[WORK TASK] Copy out the data exactly, leaving the pictures behind.

------ DATASET EXCERPT ------

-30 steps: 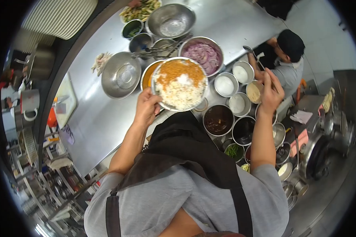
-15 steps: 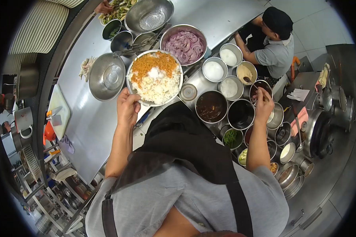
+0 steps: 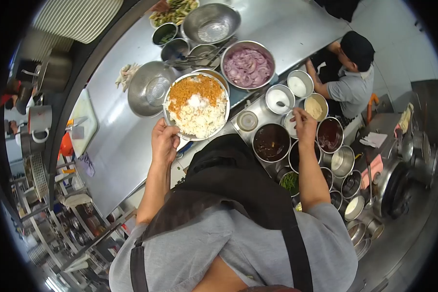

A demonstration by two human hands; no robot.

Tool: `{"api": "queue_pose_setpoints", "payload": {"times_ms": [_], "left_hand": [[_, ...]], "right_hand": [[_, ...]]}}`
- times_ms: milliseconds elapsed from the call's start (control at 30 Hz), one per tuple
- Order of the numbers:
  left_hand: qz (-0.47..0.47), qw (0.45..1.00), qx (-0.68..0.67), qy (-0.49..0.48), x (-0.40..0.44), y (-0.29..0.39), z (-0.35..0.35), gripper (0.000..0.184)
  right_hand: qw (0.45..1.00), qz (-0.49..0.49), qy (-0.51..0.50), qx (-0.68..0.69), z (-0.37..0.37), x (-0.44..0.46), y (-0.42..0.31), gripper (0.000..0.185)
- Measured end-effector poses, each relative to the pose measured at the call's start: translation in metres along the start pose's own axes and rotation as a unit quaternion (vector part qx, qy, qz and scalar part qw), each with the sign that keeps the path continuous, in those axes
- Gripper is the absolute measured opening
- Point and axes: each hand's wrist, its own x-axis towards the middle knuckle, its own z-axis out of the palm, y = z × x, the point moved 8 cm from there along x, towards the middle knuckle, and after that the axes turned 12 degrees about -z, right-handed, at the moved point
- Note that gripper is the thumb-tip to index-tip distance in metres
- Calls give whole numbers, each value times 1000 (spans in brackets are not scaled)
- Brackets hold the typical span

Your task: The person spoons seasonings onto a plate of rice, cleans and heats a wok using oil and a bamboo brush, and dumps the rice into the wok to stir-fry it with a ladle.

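Well, left hand (image 3: 165,138): grasped the rice bowl (image 3: 221,128) by its rim, thumb over the edge.
Rice bowl: was by the near edge of the steel table (image 3: 119,153), overlapping a wide steel bowl (image 3: 151,92) in view.
Filling: rice (image 3: 194,124) lay nearest the person, orange crumbs (image 3: 192,91) opposite, a small white heap (image 3: 195,101) between.
Right hand (image 3: 304,125): pinched a spoon (image 3: 281,103) by its handle.
Spoon: had its head over the white-filled pot (image 3: 266,103); I could not tell whether it touched the contents.
Pots: the brown sauce pot (image 3: 253,141) and the red sauce pot (image 3: 343,135) stood to either side of the right hand.
Onions (image 3: 248,68): lay sliced beyond the rice bowl.
Co-worker (image 3: 348,95): was beside the table.
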Motion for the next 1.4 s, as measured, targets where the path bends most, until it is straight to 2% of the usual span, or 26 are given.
{"api": "queue_pose_setpoints", "payload": {"times_ms": [133,167,200,267,333,400,433,500,533,600,700,833,1033,1133,1200,1233,1267,1300,1333,1367,1400], "left_hand": [[13,999,-19,31,-15,-6,-30,16],[17,998,-28,45,-19,-7,-38,16],[21,997,-35,58,-23,-7,-45,15],[22,997,-39,66,-31,-8,-56,14],[34,993,-60,95,-36,-13,-75,14],[30,992,-68,105,-41,-14,-82,13],[33,990,-73,114,-42,-15,-88,13],[37,988,-79,126,-42,-20,-100,13],[34,988,-78,127,-42,-22,-102,13],[34,985,-73,151,-42,-22,-106,14],[31,989,-64,131,-38,-24,-109,15],[33,990,-60,124,-32,-20,-105,15],[39,988,-69,133,-31,-12,-98,13],[37,986,-63,148,-33,-14,-96,13],[47,987,-71,138,-32,-22,-107,15],[26,983,-52,173,-26,-32,-120,19],[29,980,-47,193,-27,-39,-127,19],[33,978,-49,202,-25,-42,-135,18],[26,972,-59,225,-21,-47,-140,17],[37,978,-77,191,-22,-45,-140,16],[20,976,-101,193,-28,-37,-131,15]], "right_hand": [[999,-34,-7,22,20,39,-1,14],[997,-68,-22,-37,23,49,-9,15],[997,-71,-25,-34,25,56,-12,15],[982,-109,-36,-149,24,67,-23,16],[983,-98,-48,-150,29,72,-11,16],[960,-210,-58,-178,41,70,-10,16],[960,-207,-61,-179,44,70,-1,16],[929,-278,-115,-216,58,65,-1,16],[930,-275,-117,-216,57,63,2,16],[959,-176,-130,-180,50,62,10,16],[962,-199,-70,-171,23,59,-15,14],[966,-177,-33,-186,14,56,-6,14],[993,-50,-94,-49,49,64,21,15],[987,-56,-130,-69,64,72,13,15],[944,-236,-109,-204,71,75,2,17],[940,-181,-168,-237,81,80,42,24],[944,-108,-192,-247,88,81,47,25],[947,-131,-198,-216,99,87,63,29],[935,-252,-152,-197,109,93,48,29],[962,-80,-199,-168,115,92,20,27],[911,-213,-240,-257,127,112,45,24]]}}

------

[THE COMPLETED TASK]
-30 steps: 
-15 steps: 
+0 steps: 

A demonstration by two human hands; no robot.

Tool: `{"api": "queue_pose_setpoints", "payload": {"times_ms": [_], "left_hand": [[_, ...]], "right_hand": [[_, ...]]}}`
- times_ms: milliseconds elapsed from the call's start (control at 30 Hz), one per tuple
- Order of the numbers:
  left_hand: qz (-0.47..0.47), qw (0.45..1.00), qx (-0.68..0.67), qy (-0.49..0.48), x (-0.40..0.44), y (-0.29..0.39), z (-0.35..0.35), gripper (0.000..0.184)
  right_hand: qw (0.45..1.00), qz (-0.49..0.49), qy (-0.51..0.50), qx (-0.68..0.69), z (-0.37..0.37), x (-0.44..0.46), y (-0.42..0.31), gripper (0.000..0.185)
- Measured end-effector poses, each relative to the pose measured at the call's start: translation in metres along the start pose's own axes and rotation as a unit quaternion (vector part qx, qy, qz and scalar part qw), each with the sign that keeps the path continuous, in those axes
- Gripper is the absolute measured opening
- Point and axes: each hand's wrist, its own x-axis towards the middle knuckle, its own z-axis out of the palm, y = z × x, the point moved 8 cm from there along x, towards the middle knuckle, and after that the axes turned 12 degrees about -z, right-handed, at the moved point
- Note that gripper is the thumb-tip to index-tip distance in metres
- Calls give whole numbers, each value times 1000 (spans in brackets are not scaled)
- Brackets hold the typical span

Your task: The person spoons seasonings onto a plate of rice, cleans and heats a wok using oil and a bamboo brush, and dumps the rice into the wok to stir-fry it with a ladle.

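Well, left hand (image 3: 165,138): grasped the rice bowl (image 3: 221,128) by its rim, thumb over the edge.
Rice bowl: was by the near edge of the steel table (image 3: 119,153), overlapping a wide steel bowl (image 3: 151,92) in view.
Filling: rice (image 3: 194,124) lay nearest the person, orange crumbs (image 3: 192,91) opposite, a small white heap (image 3: 195,101) between.
Right hand (image 3: 304,125): pinched a spoon (image 3: 281,103) by its handle.
Spoon: had its head over the white-filled pot (image 3: 266,103); I could not tell whether it touched the contents.
Pots: the brown sauce pot (image 3: 253,141) and the red sauce pot (image 3: 343,135) stood to either side of the right hand.
Onions (image 3: 248,68): lay sliced beyond the rice bowl.
Co-worker (image 3: 348,95): was beside the table.
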Motion for the next 1.4 s, as measured, targets where the path bends most, until it is straight to 2% of the usual span, or 26 are given.
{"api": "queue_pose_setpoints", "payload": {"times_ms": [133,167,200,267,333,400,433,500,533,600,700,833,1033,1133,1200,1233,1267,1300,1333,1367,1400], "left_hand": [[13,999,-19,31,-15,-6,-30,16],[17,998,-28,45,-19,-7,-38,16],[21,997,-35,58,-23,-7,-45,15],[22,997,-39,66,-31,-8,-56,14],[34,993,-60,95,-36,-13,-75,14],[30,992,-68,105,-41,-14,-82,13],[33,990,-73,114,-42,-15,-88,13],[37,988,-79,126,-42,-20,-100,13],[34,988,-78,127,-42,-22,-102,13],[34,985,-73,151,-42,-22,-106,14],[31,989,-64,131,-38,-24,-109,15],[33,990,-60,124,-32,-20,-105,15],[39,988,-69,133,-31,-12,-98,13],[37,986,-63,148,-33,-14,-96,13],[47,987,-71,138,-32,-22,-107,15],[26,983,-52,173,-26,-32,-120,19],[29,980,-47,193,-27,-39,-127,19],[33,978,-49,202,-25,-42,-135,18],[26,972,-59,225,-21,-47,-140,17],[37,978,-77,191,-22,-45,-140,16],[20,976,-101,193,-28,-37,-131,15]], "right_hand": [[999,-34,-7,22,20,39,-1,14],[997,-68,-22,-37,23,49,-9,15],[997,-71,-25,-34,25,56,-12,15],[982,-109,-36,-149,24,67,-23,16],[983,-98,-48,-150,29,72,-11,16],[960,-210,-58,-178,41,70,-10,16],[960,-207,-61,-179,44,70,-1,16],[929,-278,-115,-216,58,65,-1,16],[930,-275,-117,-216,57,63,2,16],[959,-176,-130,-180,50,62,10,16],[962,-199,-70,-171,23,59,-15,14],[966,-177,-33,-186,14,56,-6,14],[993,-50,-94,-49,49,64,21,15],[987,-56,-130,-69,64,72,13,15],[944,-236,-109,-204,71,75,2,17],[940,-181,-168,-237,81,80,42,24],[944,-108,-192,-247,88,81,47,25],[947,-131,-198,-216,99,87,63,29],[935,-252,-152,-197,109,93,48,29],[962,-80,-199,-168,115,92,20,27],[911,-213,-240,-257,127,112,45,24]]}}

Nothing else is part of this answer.